Aidan McAnespie: Soldier faces checkpoint killing charges

  • Published
Aidan McAnespie was shot as he walked through a checkpoint
Image caption,

Aidan McAnespie was shot as he walked through a checkpoint

A former soldier is to be charged with manslaughter by gross negligence over the 1988 killing of a Catholic man at an Army checkpoint.

Aidan McAnespie, 23, was hit by one of three bullets fired from a machine gun in Aughnacloy, County Tyrone as he walked through the checkpoint.

He was on his way to a Gaelic football match.

David Jonathan Holden, 48, was informed of the intention to charge him on Tuesday morning via email.

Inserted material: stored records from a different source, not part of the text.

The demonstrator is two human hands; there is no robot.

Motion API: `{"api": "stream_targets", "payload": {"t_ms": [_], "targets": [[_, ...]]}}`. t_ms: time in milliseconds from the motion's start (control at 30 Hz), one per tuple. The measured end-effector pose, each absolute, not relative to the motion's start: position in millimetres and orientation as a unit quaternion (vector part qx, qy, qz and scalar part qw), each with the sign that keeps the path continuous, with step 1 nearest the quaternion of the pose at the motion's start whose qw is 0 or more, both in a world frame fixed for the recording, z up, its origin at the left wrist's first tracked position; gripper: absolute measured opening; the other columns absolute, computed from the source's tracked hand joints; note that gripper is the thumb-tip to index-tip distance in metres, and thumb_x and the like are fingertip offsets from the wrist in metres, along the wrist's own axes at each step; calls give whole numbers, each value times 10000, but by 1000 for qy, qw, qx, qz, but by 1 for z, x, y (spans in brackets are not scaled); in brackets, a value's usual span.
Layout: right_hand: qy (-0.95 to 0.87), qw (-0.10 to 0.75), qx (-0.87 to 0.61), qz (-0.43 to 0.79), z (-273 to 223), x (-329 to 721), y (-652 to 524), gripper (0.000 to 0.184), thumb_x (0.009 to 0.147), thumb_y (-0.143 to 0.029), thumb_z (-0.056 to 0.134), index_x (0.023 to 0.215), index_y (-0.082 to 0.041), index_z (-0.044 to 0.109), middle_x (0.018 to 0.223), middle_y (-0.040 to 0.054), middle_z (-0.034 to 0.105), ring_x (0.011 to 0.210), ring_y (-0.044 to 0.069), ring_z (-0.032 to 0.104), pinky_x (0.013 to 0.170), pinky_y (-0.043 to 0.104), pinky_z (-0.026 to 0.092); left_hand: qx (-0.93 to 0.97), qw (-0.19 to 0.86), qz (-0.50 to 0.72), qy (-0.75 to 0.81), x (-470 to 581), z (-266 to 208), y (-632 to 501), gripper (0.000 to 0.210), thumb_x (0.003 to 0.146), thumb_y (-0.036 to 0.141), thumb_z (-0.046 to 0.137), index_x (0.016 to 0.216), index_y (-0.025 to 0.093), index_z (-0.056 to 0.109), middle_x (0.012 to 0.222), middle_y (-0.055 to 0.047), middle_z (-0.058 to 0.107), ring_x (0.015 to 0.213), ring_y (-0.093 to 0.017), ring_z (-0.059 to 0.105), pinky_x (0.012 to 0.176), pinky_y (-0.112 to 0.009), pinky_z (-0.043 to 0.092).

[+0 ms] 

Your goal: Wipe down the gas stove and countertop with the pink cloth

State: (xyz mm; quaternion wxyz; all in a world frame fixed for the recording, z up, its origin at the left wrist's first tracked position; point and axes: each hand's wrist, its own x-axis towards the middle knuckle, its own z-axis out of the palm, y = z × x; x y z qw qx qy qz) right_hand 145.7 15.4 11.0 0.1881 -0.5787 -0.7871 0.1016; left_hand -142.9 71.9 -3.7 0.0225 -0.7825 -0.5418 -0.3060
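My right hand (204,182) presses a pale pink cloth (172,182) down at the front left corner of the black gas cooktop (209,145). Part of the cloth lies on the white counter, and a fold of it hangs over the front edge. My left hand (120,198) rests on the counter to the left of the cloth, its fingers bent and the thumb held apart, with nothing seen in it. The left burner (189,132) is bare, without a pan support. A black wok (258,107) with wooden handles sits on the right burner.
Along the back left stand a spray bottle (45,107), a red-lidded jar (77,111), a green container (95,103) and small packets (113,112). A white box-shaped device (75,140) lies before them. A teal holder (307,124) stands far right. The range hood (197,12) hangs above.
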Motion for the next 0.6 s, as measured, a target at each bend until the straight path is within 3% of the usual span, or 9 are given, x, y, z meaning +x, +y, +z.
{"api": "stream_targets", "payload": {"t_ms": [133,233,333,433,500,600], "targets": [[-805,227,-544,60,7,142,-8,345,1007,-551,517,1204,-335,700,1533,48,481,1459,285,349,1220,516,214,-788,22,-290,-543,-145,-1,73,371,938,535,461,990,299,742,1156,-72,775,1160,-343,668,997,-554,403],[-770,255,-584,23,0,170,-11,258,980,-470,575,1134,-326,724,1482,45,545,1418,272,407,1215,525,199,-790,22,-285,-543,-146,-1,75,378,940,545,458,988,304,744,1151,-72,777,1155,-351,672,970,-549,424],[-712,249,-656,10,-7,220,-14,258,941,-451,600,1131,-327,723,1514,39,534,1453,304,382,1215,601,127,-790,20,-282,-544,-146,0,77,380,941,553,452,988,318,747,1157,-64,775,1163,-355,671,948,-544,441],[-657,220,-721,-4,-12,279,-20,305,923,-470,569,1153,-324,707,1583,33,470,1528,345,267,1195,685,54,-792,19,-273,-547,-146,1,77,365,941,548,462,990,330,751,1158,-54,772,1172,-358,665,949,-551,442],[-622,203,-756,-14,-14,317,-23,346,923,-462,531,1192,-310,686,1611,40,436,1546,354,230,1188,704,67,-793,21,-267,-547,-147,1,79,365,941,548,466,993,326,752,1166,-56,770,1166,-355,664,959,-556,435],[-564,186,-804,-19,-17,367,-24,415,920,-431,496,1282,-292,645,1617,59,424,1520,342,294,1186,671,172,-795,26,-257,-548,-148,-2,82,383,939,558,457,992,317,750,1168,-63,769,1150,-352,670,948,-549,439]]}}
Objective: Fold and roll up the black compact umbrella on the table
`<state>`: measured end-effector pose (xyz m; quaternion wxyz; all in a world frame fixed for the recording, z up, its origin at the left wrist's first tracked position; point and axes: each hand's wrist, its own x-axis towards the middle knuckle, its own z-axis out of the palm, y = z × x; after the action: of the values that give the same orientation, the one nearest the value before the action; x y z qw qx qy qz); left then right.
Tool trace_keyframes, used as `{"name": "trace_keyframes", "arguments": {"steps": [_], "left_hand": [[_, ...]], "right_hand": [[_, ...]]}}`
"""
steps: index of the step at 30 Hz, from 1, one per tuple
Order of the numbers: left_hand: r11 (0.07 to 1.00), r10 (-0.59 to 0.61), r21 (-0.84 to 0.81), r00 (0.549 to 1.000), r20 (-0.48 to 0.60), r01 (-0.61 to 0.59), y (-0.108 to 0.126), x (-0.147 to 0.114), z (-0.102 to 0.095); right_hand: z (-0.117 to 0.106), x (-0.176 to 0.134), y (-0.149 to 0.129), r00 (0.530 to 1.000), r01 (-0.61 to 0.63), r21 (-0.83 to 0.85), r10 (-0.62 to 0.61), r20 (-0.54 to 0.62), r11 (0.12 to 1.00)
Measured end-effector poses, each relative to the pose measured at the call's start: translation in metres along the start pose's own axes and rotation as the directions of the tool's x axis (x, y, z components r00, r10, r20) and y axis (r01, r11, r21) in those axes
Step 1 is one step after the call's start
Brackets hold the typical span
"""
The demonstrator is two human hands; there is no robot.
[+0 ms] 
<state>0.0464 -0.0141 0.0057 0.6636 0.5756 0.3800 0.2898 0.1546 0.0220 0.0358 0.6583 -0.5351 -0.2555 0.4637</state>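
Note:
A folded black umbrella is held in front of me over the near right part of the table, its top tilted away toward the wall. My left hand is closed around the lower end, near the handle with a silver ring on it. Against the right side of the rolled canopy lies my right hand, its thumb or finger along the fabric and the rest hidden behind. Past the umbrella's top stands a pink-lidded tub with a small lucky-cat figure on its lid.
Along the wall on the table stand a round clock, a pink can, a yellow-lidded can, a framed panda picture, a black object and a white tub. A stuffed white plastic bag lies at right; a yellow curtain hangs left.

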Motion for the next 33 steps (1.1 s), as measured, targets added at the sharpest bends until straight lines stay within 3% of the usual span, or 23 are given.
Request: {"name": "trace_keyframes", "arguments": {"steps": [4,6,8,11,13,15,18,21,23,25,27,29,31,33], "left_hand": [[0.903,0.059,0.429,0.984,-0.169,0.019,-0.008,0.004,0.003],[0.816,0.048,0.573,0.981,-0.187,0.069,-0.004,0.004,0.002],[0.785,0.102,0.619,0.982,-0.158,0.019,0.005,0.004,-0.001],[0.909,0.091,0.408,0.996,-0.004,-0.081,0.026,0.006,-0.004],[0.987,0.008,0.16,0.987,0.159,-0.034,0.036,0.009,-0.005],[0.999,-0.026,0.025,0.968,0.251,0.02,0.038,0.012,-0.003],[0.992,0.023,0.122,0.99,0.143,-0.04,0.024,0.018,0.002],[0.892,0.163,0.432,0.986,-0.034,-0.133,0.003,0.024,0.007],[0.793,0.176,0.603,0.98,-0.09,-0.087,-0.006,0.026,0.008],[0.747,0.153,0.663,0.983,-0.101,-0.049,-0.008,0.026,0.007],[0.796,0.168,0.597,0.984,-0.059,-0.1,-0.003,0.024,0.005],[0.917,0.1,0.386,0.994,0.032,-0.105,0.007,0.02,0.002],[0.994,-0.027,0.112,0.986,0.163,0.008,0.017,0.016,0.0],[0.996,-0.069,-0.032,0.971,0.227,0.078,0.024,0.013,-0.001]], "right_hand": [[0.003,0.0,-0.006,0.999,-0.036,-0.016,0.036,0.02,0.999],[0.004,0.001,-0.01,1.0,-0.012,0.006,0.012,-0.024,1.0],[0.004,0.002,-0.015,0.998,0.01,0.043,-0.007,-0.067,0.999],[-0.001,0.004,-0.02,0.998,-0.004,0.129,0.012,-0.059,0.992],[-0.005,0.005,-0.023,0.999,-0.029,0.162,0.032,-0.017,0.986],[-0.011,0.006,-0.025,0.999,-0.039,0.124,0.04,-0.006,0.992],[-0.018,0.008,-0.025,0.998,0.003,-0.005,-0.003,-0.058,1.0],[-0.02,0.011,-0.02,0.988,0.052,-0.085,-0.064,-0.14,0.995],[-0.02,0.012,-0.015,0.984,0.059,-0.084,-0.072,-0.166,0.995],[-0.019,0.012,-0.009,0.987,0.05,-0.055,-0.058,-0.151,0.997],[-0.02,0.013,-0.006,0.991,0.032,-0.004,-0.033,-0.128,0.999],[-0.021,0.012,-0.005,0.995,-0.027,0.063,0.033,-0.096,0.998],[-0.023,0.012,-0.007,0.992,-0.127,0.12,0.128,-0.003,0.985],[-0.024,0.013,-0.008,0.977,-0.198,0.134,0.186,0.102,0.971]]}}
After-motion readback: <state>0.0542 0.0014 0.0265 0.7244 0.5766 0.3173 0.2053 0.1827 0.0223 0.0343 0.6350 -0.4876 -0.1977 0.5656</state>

Mr Holden, a former Grenadier Guardsman, was 18 at the time of the incident. It is believed he now lives in England.

His first court appearance is expected to take place within the next three months.

'Negligent discharge' fine

He was initially charged with manslaughter after the incident, but the charges were dropped in 1990.

Prosecutors have reviewed that decision and informed Mr McAnespie's family.

The family said, via their lawyers, that they welcomed the decision to prosecute.

Image caption,

Mr McAnespie was walking through a border checkpoint when he was shot

Mr McAnespie's family claimed he had been deliberately targeted after a sustained campaign of harassment by the Army.

The soldier who fired the shots insisted he accidentally fired his gun because his fingers were wet.

He was fined for negligent discharge of his weapon and medically discharged from the Army.

Ricochet shot

A report by the Historical Enquiries Team a decade ago questioned his account of what happened.

It said his explanation was the "least likely" version of events.

The Public Prosecution Service reviewed the decision to drop the charges after the case was referred to it by Attorney General John Larkin.

Image source, Pacemaker
Image caption,

Mr McAnespie's funeral in 1988

He had been considering a request from Mr McAnespie's family for a new inquest into his death.

A PPS spokesperson said the decision to charge came after "careful consideration of all the evidence currently available in the case".

"That evidence includes further expert evidence in relation to the circumstances in which the general purpose machine gun was discharged, thereby resulting in the ricochet shot which killed Mr McAnespie."